— А кто это у нас? — Раздался грубый женский голос, откуда-то со стороны. — Смотрите-ка, вся такая красивая, молоденькая, хорошенькая и к нам на ужин? Радость моя, ты чё, поди-ка от барончика понесла, а?
И хозяйка голоса заливно засмеялась, а через несколько секунд ее поддержали еще пара товарок.
— Вставай, белоручка, тут тебе мамы-папы нет, жалеть некому, это камера для смертничков.
Луна наконец подняла голову, держась за большую шишку на лбу и огляделась. У трех стен стояли лавки-лежанки, на которых сидели три ужасные женщины. Они были грязные, оборванные с растрепанными волосами и очень неприятными лицами.
— И что ты смотришь исподлобья? Встань, поприветствуй сестер по участи, да расскажи за что ты сюда попала, ночь длинная и очень скучная.
Боль в животе скрутила новым спазмом, выворачивая внутренности наружу, заставляя девушку опорожнить остатки содержимого желудка на пол. Одна из сокамерниц тут же подскочила и ударом ноги откинула девушку к двери.

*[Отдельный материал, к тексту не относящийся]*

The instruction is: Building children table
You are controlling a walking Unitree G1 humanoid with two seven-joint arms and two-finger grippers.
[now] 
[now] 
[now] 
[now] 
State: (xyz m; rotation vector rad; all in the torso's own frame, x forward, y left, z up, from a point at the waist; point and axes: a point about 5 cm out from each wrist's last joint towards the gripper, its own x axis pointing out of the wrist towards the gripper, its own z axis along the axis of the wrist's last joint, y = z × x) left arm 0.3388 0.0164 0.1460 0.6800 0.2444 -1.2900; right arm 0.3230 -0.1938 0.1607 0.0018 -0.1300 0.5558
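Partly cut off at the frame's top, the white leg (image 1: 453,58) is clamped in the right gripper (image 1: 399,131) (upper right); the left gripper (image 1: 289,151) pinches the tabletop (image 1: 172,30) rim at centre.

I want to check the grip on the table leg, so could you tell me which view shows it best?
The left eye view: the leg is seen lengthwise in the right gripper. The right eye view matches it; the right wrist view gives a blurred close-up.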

— Ты, что сучка творишь? Теперь всю ночь твою блевотину нюхать? — Подойдя она вновь схватила Луну за страдальческие волосы. — Да я тебя порву на тряпки и заставлю ими все здесь вытереть.
— Стой, Крона. — Встала вторая и явно старшая среди них. — Есть идея получше.
Она начала стягивать с себя свое платье, ни капли, не стесняясь своей наготы.
— Не буду же я завтра умирать в этом тряпье, вон какой красивый наряд мне принесли. — И держа свои тряпки в руке она подошла к сжавшейся у двери девушки. — Снимай платье, да поаккуратнее не замарай и не порви, а то на казнь выйдешь еще и лысая. И учти ножниц у меня нет…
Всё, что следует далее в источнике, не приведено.